= Beginning of Section =

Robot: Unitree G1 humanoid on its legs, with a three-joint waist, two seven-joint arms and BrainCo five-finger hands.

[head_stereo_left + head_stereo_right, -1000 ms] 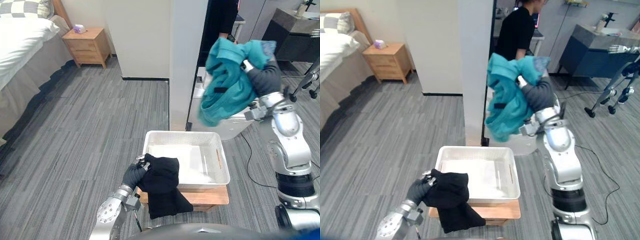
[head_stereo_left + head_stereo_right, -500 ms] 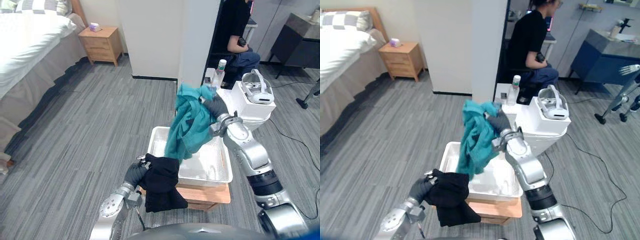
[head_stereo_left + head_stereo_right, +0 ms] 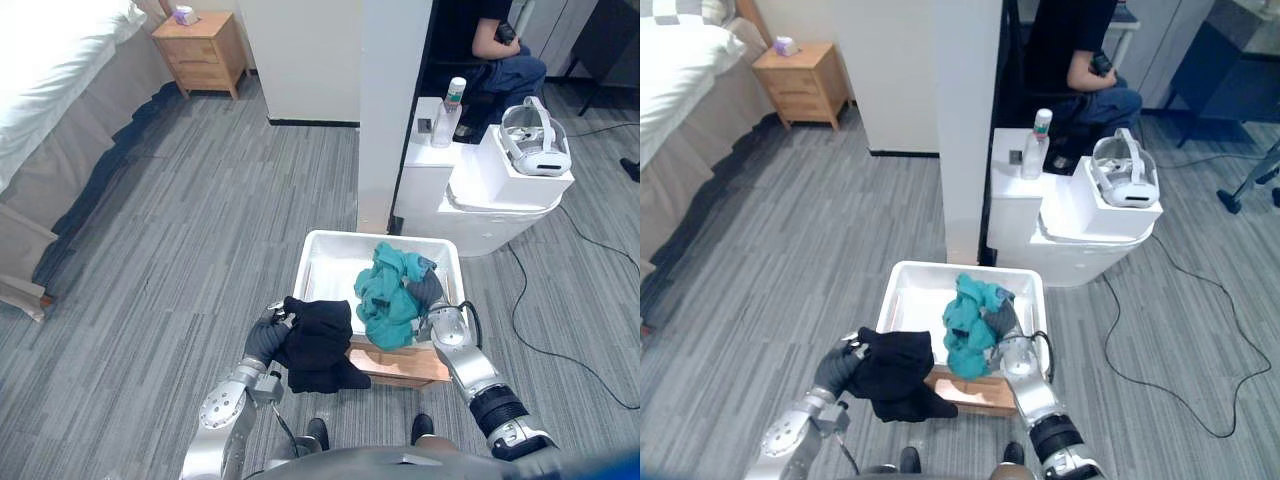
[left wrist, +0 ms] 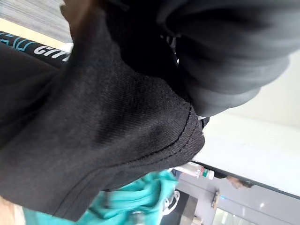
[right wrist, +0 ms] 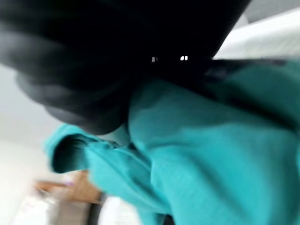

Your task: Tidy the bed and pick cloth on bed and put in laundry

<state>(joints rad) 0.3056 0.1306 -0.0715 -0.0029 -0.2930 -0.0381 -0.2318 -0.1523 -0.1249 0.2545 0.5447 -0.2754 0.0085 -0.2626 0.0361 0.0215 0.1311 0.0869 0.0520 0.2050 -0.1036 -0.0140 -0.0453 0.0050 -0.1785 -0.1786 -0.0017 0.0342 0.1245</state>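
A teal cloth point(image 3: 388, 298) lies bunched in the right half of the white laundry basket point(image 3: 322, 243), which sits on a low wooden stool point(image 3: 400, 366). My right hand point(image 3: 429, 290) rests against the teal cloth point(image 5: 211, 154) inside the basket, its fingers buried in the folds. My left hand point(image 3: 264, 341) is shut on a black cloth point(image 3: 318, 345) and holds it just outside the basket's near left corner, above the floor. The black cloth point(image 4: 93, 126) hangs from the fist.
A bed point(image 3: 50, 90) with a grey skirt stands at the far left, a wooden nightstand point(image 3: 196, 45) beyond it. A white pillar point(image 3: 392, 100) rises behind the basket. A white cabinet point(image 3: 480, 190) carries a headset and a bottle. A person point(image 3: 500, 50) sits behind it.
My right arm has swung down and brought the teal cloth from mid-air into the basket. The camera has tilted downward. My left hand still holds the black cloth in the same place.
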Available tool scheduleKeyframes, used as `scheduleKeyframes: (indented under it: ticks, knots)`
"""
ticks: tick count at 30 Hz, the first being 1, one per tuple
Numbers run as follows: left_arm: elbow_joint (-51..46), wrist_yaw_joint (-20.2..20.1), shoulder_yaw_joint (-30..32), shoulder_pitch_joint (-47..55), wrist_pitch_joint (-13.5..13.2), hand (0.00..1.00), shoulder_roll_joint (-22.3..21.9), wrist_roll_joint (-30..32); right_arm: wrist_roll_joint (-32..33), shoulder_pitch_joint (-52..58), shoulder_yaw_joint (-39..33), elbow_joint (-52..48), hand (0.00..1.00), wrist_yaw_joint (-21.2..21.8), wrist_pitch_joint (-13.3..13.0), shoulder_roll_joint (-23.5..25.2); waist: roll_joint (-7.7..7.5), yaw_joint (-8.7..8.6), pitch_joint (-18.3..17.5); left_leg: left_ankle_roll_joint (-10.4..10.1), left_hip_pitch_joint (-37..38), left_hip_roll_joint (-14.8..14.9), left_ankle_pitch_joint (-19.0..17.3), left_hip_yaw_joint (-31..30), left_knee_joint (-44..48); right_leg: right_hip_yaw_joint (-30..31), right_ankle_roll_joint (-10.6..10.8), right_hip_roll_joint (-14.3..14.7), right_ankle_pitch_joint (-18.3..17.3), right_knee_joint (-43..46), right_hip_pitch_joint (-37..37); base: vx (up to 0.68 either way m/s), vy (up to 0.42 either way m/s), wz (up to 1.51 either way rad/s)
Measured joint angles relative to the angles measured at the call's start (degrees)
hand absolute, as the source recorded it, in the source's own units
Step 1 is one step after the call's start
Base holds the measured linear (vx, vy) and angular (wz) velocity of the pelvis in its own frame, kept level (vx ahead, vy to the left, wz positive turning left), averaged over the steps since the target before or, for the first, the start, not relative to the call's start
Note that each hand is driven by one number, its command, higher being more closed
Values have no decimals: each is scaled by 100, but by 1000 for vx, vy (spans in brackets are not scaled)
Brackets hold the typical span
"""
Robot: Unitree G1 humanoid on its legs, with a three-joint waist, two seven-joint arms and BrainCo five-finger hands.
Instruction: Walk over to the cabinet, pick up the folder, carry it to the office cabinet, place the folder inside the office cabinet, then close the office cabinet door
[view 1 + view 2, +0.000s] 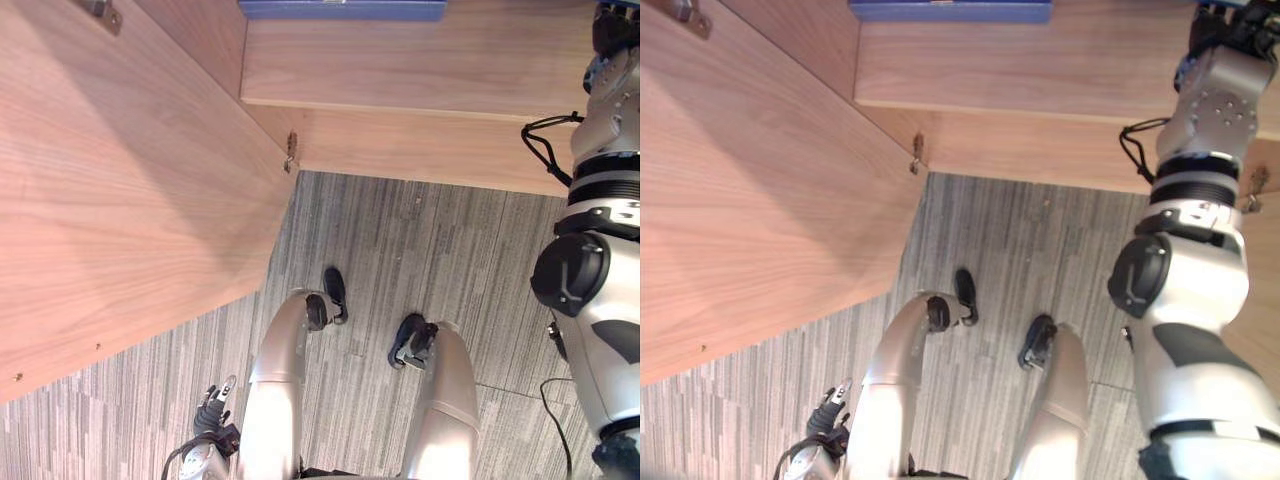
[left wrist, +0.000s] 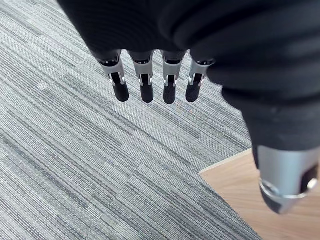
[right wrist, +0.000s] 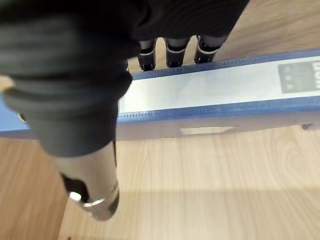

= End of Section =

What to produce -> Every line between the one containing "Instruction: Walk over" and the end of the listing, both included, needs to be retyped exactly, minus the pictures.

Solution ->
Instruction: Walk over to the cabinet, pick up the folder, carry it to the office cabinet, place the folder inside the office cabinet, then close the office cabinet door
[view 1 + view 2, +0.000s] 
[left wrist, +0.000s] 
[right wrist, +0.000s] 

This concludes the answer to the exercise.